Once my final PR had been approved, I wrote up some release notes, including a screencast of how to use the new feature, and pushed it to our staging environment for some manual QA.
Although the feature was technically finished, we coordinate with our business partners about how and when to release new software so no one is taken by surprise. We have a monthly training meeting where members of Merch learn about new technology that was developed in the past month. During one of these meetings I first demo-ed our new sample management process on our staging environment.
Over the next couple of weeks I communicated with one of the Merch directors and we held one more meeting with a subset of the Merch team involved with process improvement and documentation. Together, we decided on a release date so they could coordinate their own internal training. As an engineer I could tell them what the new feature does but it is up to them to decide how they’re going to use it and incorporate it into their daily process.
Finally, the day arrived and I deployed the new feature to production. Migrations were run, Elasticsearch indices were updated, and an email announcement was made. Other than a few thank you replies, it was a quiet day. And that’s good.

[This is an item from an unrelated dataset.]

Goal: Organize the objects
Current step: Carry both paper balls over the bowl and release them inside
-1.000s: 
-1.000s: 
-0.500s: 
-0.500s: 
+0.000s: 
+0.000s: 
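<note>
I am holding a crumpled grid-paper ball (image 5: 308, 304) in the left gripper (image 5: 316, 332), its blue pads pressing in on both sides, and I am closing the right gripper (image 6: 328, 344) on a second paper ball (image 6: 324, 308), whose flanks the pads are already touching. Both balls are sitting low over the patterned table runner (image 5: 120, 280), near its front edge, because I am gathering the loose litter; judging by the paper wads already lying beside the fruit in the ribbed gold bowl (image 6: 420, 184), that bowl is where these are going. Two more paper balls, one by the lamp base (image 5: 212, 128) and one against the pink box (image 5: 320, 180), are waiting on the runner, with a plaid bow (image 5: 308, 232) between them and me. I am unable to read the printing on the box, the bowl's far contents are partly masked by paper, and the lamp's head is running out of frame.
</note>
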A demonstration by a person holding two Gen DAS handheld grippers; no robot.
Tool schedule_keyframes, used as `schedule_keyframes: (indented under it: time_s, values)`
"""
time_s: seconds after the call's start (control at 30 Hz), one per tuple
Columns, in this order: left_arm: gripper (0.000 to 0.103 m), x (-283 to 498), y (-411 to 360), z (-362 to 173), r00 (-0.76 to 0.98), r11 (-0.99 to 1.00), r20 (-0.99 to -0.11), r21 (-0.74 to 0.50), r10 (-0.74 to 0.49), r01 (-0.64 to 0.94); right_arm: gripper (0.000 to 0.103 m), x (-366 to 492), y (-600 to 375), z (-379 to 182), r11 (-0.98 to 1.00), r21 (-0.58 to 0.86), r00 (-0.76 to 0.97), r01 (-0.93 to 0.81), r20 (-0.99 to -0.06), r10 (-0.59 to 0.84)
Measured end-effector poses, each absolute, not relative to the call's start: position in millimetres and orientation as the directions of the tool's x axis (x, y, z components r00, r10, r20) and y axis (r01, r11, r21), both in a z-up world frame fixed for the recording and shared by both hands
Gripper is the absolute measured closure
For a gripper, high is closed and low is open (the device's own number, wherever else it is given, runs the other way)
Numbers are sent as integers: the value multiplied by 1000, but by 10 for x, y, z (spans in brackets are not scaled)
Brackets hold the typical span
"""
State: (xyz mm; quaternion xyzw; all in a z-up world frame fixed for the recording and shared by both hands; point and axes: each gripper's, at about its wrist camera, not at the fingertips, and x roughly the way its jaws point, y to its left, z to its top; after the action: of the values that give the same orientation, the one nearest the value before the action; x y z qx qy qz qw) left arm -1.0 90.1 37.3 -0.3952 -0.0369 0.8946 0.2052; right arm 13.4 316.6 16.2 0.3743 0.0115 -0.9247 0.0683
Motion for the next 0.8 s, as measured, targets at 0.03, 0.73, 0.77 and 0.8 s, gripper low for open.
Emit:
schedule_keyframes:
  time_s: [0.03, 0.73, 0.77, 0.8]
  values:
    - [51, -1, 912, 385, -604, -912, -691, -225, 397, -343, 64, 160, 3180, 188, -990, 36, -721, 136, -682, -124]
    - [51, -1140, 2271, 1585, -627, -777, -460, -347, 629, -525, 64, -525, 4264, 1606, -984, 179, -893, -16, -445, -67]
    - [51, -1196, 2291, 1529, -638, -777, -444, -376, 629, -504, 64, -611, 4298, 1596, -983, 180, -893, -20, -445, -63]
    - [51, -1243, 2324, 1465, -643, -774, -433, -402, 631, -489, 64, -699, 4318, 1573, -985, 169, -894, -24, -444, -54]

Empathy, Communication, Prioritization
This was one of my first experiences building a feature end-to-end with close collaboration of its primary users. I really enjoyed taking the time to fully grasp the problem and putting myself in the shoes of our “customers”. It’s vitally important to our business that as engineers we have empathy for our business partners and the challenges they face daily. Meeting with them frequently and creating relationships built on mutual respect eases communication and the process of prioritization. I love working at a company where everyone’s opinions are heard no matter the hierarchy, and software development is a group effort, done in a measured and sustainable way.